Abstract
Our recent analysis of genome-wide DNA methylation data in men and women exposed to the Dutch Famine met passionate criticism by several researchers active on Twitter. It also prompted a more reasoned letter by Richmond and colleagues. At the core of the debate is the proper interpretation of findings from a mediation analysis. We used this method to identify specific DNA methylation changes that statistically provide a link between prenatal exposure to famine and adult metabolic traits. Our critics first argue that our results do not suggest mediation but reverse-causation, where famine-induced metabolic traits drive changes in DNA methylation. We rebut this scenario in a simulation study showing that our test of mediation was unlikely to become statistically significant in the case of reverse-causation. Some critics then argue that Mendelian randomization provides the sole path to correct inference. This belief misses a crucial point: DNA methylation, especially when measured in peripheral blood, is not likely to be a causal mediator from a biological point of view. It could however be a proxy of epigenetic regulation changes in specific tissues, for example at the level of transcription factor binding. If so, a Mendelian randomization approach using genetic variants affecting local DNA methylation in blood will be disconnected from the underlying biological mechanism and is bound to yield false-negative results. Our new simulation studies strengthen the original reasoning that the relationship between prenatal famine and metabolic traits is statistically mediated by specific DNA methylation changes while the specific molecular mechanism awaits elucidation.
Introduction
Intrauterine exposure to an adverse environment has been linked to adult health1-3 and epigenetic mechanisms are widely believed to mediate this long-term effect.4,5 Analyses aimed at finding the specific epigenetic changes involved are a logical next step. Previous analyses have concentrated on the association between intrauterine exposures and either DNA methylation or adult health, but not on both. As a result, mediating epigenetic changes remain ill-defined. We recently analyzed genome-wide DNA methylation data in men and women with intrauterine exposure to the Dutch Famine.6 We used a genome-wide search for potential mediators followed by statistical mediation analysis to identify specific genomic regions at which differential epigenetic regulation could explain the observed association of prenatal famine exposure with adult metabolic traits. Our analysis identified the DNA methylation level in blood at one CpG as a candidate mediator of the association between famine exposure and adult body-mass index (BMI), and at eight CpGs as candidate mediators of the association with adult serum triglycerides levels (TG).

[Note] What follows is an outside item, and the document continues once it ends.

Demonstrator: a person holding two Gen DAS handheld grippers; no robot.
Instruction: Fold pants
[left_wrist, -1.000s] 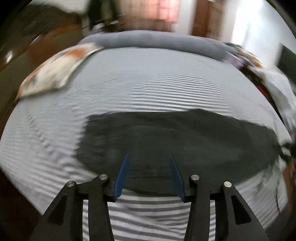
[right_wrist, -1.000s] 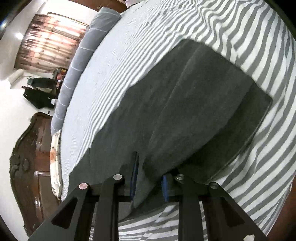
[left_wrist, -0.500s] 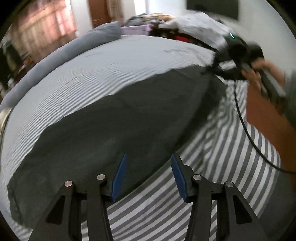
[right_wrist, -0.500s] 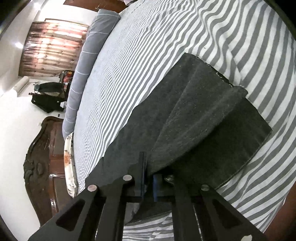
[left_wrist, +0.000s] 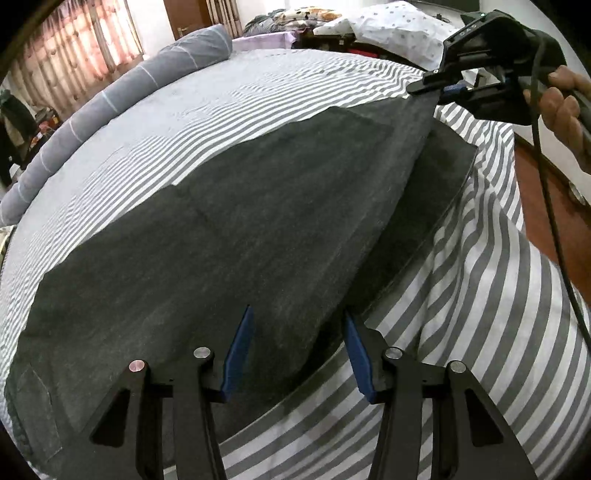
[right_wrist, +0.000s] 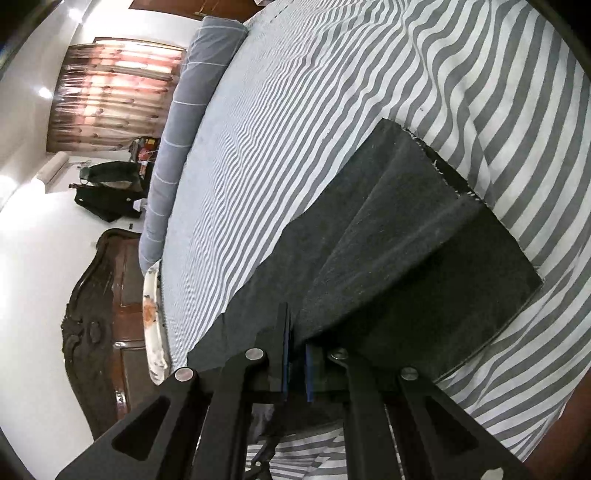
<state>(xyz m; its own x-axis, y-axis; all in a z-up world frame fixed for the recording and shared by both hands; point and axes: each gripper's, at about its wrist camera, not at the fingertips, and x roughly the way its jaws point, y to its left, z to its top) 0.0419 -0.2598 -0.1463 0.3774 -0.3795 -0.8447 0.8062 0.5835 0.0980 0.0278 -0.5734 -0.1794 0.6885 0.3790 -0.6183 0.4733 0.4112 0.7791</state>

In a response to our work, Richmond et al7 argue that not mediation but reverse-causation is the most likely explanation for our results. In their view, the observed DNA methylation differences are secondary to changes in BMI and TG induced by prenatal famine and do not drive the observed adult metabolic traits.
Analysis
To obtain a quantitative view of the assumptions underlying the reasoning of Richmond et al. we carried out a series of simulation studies. We generated one thousand data sets according to both the mediation and the reverse-causation scenario using the data patterns as observed in our original study. We then recorded the fraction of significant results obtained by Sobel tests for mediation (computationally fast and valid, assuming that Monte Carlo procedures for estimating p-values are not critical for normally distributed simulated data). The scenarios and results of our simulations are summarized in Figure 1.
Under the scenario of mediation, our simulations show a high statistical power of the mediation test (0.87). In contrast, the test for mediation has a very low power (0.07) under the reverse-causation scenario proposed by Richmond et al. This implies that the test for mediation is very unlikely to become statistically significant when changes in DNA methylation are secondary to changes in BMI and TG induced by prenatal famine. The findings from the simulation study agree with the results of our original analysis which effectively eliminated those CpGs as potential mediators that had been previously identified in epigenome-wide association studies of BMI and TG, but for which there was evidence of reverse-causation in 2-step Mendelian randomization analysis.8,9 Conversely, for the CpGs we identified as candidate mediators, there was no or inconclusive evidence for reverse-causation from previous studies.8-10 Richmond et al also considered a scenario in which DNA methylation and metabolic traits are linked by an unobserved confounder. The power for this scenario is low (0.19). In our original analysis was already adjusted for key potential confounders, including smoking, social-economic position, and current diet, further decreasing the likelihood of this scenario. Our new simulation study therefore effectively rebuts the comments of Richmond et al. and show that mediation by DNA-methylation changes is more likely to explain our findings than reverse-causation.
From a more general perspective however, we feel that neither of the above scenarios is likely to present a sufficiently accurate picture of the biological mechanism underlying our results. DNA methylation is known to mark the regulatory state of a genomic region but does not necessarily control that state. As an example, an extensive body of work has shown that DNA methylation changes can be the downstream effect of altered transcription factor binding.11,12,13 This suggests a scenario where the causal driver of the relationship between prenatal famine and metabolic traits could be a change in epigenetic regulation different from DNA methylation. Statistical evidence for mediation is observed if a CpG site is an adequate proxy of this causal change (Figure 2). This reasoning is not new and was already included in our mediation paper6 and also in earlier work.5 We have also simulated this driver scenario and found that a mediation analysis has considerable power to detect such effects (0.62).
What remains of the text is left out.